Contes sans saison.
7.0 C’est un petit Rohmer, qui dans sa structure n’atteint par exemple pas la force d’un Quatre aventures de Reinette et Mirabelle. Une sorte d’ancêtre du film aux vingt courts Paris je t’aime, en bien plus beau. Ce n’est pas non plus du niveau de ses chefs-d’œuvre, le problème des films divisés est qu’ils divisent évidemment le ressenti personnel. N’empêche, c’est un film que j’aime beaucoup tant il parvient à me passionner brillamment pour ses trois histoires qui n’ont absolument rien en commun sinon Paris. Il faut le voir au moins pour Paris captée subtilement par la caméra du cinéaste. Dans mes souvenirs le deuxième récit, Les bancs de Paris, qui voit un couple d’amants visiter les beaux lieux de Paris en attendant que le mari de celle-ci la quitte ou l’inverse, était plus faible que les deux autres. C’est pourtant aujourd’hui celui que j’ai préféré, comme quoi.

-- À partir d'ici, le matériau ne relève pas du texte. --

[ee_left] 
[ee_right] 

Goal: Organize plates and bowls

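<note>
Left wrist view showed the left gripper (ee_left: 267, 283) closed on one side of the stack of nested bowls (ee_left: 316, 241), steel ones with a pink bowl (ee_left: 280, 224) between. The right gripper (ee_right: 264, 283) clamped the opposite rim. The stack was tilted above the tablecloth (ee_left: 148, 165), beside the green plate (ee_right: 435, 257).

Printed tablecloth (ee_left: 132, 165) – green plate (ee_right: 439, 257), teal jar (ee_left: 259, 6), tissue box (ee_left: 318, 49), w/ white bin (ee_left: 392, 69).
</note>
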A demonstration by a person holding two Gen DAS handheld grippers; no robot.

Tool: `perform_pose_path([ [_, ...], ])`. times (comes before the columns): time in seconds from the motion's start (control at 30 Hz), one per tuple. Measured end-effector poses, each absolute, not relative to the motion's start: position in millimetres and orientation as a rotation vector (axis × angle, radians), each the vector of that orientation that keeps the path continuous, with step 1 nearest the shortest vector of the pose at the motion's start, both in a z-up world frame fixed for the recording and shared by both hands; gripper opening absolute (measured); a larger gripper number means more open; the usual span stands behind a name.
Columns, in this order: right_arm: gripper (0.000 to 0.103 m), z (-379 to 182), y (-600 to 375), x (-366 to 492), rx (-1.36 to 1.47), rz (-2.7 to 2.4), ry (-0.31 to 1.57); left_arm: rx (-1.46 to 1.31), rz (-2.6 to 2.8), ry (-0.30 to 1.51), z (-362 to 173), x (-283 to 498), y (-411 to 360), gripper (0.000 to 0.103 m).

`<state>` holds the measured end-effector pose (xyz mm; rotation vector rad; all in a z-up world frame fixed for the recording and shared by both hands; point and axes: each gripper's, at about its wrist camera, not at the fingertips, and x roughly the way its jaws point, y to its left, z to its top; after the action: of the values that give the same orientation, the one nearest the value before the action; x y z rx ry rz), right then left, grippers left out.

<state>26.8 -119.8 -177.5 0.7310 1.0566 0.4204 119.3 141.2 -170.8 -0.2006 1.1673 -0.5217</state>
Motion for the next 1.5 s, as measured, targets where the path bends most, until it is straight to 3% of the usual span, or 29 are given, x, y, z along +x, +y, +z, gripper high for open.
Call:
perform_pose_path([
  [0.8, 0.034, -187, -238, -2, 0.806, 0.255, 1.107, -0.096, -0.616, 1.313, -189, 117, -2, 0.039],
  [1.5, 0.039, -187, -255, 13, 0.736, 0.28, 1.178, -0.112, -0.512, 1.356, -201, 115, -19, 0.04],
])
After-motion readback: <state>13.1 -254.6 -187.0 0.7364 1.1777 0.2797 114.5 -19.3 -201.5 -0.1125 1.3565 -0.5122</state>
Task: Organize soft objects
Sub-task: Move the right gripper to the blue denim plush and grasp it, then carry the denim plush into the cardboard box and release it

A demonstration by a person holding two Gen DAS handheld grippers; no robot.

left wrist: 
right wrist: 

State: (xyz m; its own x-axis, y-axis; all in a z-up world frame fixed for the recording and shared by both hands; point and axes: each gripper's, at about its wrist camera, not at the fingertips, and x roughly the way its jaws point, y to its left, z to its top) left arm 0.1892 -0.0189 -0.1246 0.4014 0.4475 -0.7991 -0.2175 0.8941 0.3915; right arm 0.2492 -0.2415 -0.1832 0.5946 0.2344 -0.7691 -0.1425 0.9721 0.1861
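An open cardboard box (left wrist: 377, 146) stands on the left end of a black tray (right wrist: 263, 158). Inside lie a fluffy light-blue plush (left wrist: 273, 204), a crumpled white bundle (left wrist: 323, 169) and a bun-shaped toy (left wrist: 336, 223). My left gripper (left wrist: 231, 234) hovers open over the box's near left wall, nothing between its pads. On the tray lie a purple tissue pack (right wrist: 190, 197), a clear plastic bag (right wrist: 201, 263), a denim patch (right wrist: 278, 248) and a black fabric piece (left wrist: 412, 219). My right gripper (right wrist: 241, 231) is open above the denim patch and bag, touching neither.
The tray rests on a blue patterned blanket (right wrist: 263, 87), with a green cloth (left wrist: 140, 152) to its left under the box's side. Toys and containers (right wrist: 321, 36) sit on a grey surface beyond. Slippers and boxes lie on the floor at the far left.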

Il y a peu de cinéma où l’on réfléchit sur les lieux que l’on foule. Chez Rohmer, c’est systématique. Dans le deuxième épisode, lui est fasciné par les cimetières elle y est plutôt indifférente, il est inspiré par le jardin du Luxembourg, elle n’aime pas son cachet rectiligne. Bon, il faut dire que l’on tient là le personnage féminin le plus insupportable de la filmographie de Rohmer. Heureusement que c’est l’épisode central car c’est agaçant. Rohmer se venge, lui qui avait souvent par le passé taillé ce genre de caractère à ses personnages masculins. Ici c’est l’homme qui se plie aux désirs de la demoiselle de ne pas l’accueillir chez lui tant qu’elle n’a pas rompu avec son mari. L’issue (l’hôtel) est l’un des trucs les plus infâmes que l’on puisse faire à un homme. Pire qu’un simple mensonge, c’est un véritable coup-bas, dégueulasse.
Le premier épisode, Les rendez-vous de sept heures, bien que relativement cruel lui aussi dans sa finalité, joue davantage la carte du vaudeville improbable. C’est un classique Rohmérien qui jouit d’un géant quiproquo, de la coïncidence invraisemblable avec un plaisir assumé. En gros Esther rencontre par hasard Aricie (une bête histoire de portefeuille volé) qui, il se trouve, à rendez-vous à la même heure qu’elle, au même endroit, avec un garçon qui sera en fait le petit ami de la première tandis que celle-ci y avait donné rendez-vous au garçon du marché dont elle suppose être le voleur de son portefeuille. Aviateur, collier ou portefeuille, sont chaque fois des détails qui ouvrent le film sur quelque chose qui le dépasse et dépasse aussi les personnages. Quant à Mère et enfant 1907 il se concentre sur un peintre, qui au détour d’une relation qui n’a pas même pas débutée, croise le regard d’une fille dans la rue et la suit jusqu’au musée Picasso. L’heure suivante sera déterminante sur sa créativité, à défaut de l’être sur un plan sentimental. Au point de me demander si cette dernière partie ne serait pas justement du très grand Rohmer, dans ce qu’elle représente de rencontre et de quiproquo ?
Ce qui intéresse avant tout Rohmer, depuis toujours, ce sont les lieux. Ici la place Beaubourg, là le musée Picasso. Entre ces deux pôles que constituent ces deux segments aux extrémités, se greffe un épisode central, qui cartographie presque tous les lieux de promenades de Paris. Deux amants se donnent rendez-vous chaque semaine (une page d’agenda avec le nom du lieu inscrit rythme chaque introduction à une journée nouvelle) entre La fontaine Médicis, Le parc Montsouris, Le parc de la Villette et dans bien d’autres lieux encore. Plus que l’immense coïncidence du premier segment et plus que la mystérieuse double rencontre du dernier, il y a dans ce segment quelque chose de l’ordre de la cruauté, au sein même d’une absolue légèreté, que n’avait pas encore entrevu Rohmer, je trouve. C’est très beau.